Data excerpts:
- - - - - - -

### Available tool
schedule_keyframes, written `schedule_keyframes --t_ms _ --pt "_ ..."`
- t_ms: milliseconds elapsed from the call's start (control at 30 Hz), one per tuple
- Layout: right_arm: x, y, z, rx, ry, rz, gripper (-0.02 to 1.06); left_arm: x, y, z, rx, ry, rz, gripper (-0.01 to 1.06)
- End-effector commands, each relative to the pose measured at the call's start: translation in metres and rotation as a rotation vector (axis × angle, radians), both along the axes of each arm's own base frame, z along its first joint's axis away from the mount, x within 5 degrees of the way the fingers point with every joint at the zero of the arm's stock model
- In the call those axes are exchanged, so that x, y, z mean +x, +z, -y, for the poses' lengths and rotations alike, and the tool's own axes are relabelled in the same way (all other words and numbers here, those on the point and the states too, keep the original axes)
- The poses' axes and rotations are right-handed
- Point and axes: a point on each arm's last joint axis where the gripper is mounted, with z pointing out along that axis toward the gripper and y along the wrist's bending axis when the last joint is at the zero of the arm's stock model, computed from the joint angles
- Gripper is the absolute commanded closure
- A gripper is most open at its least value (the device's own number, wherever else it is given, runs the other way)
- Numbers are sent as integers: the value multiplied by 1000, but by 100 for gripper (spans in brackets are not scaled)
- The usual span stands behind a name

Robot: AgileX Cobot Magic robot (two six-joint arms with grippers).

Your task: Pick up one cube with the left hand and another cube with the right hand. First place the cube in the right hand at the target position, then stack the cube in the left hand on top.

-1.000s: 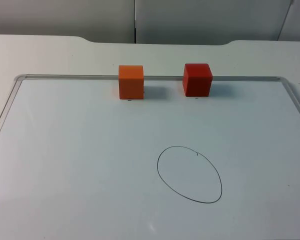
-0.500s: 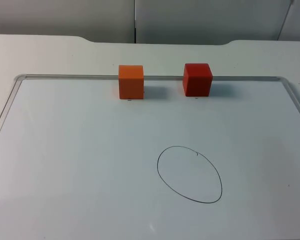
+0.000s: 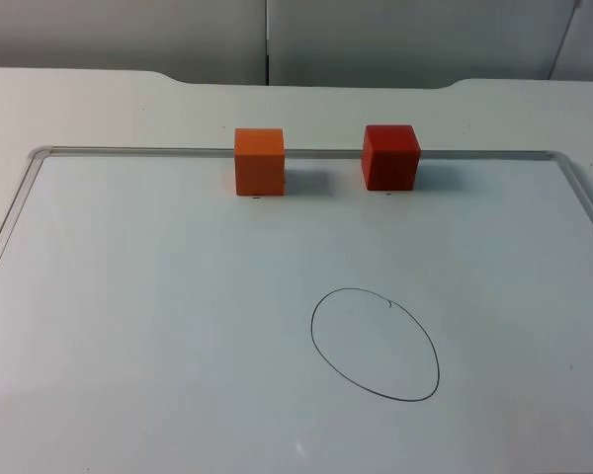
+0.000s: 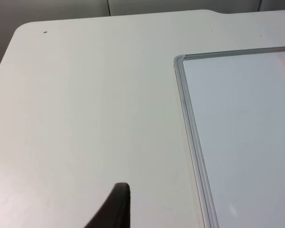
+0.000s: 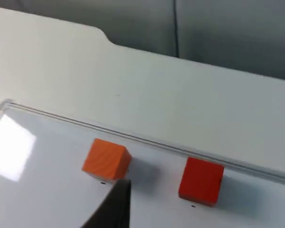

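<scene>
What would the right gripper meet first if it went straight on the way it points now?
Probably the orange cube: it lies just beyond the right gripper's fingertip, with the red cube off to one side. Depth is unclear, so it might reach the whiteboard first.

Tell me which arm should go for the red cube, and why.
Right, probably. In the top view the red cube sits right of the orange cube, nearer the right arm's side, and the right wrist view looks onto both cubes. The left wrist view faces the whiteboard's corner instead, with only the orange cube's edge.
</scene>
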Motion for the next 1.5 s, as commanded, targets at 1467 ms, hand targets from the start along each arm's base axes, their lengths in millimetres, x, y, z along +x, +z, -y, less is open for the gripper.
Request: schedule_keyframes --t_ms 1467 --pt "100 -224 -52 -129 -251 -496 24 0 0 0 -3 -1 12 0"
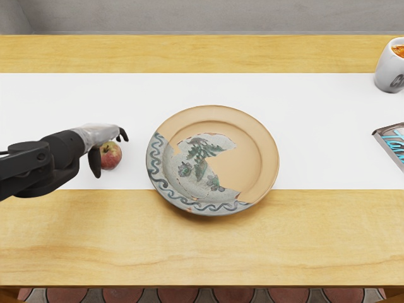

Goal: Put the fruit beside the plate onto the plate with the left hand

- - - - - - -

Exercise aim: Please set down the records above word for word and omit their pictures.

Response to the task:
### Available tool
schedule_keyframes, written `schedule_keyframes --t_ms _ --pt "_ ..."`
- t_ms: milliseconds elapsed from the call's start (control at 30 Hz), one per tuple
- Layout: right_arm: x, y, z, rx, ry, rz, gripper (-0.02 to 1.06); left_arm: x, y, z, rx, ry, rz, gripper (-0.01 to 1.06)
- End-effector commands, each relative to the pose measured at the call's start: translation in metres and rotation as a rotation vector (axis × angle, radians), both along the axes of each arm's own base frame, z along its first joint's axis away from the mount, x within 5 degrees of the way the fingers point with every joint at the zero of the arm's stock model
- In the call those axes are exchanged, so that x, y, z mean +x, +z, -y, for the poses' lengths and rotations alike, and the tool's own axes are relabelled in the same way (all other words and numbers here, those on the point and the states too, keep the original axes)
- The poses' axes and rotations are right-handed
- Point and axes: a point on each arm's last joint axis where the gripper is mounted, with z pointing out along that axis toward the gripper and y along the wrist's bending axis when the last joint is at the zero of the arm's stock model, computed from the joint angles
- Gripper is the absolute commanded closure
- A gripper is most open at its least value (the device's own number, wherever else it is given, runs the other way)
- Numbers are sent as integers: the value multiplied by 1000, but by 100 for gripper (spans in brackets are not scaled)
- The usual span stands behind a name

Robot: AgileX Cobot Magic robot (two six-joint arms with grippers).

Your task: Pick up one cube with the left hand and another cube with the right hand. First place the cube in the right hand at the target position, then stack the cube in the left hand on top.

-1.000s: 
-0.500s: 
+0.000s: 
+0.000s: 
+0.000s: 

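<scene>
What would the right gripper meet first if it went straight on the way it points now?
Probably the orange cube: it lies just beyond the right gripper's fingertip, with the red cube off to one side. Depth is unclear, so it might reach the whiteboard first.

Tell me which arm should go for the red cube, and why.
Right, probably. In the top view the red cube sits right of the orange cube, nearer the right arm's side, and the right wrist view looks onto both cubes. The left wrist view faces the whiteboard's corner instead, with only the orange cube's edge.
</scene>
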Motion for the next 1.5 s, as commanded, targets at 1467 ms, hand targets from the start along each arm's base axes, their lengths in millimetres, x, y, z along +x, +z, -y, less is open for the gripper.
Request: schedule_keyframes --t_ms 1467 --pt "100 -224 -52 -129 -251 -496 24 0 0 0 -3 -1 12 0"

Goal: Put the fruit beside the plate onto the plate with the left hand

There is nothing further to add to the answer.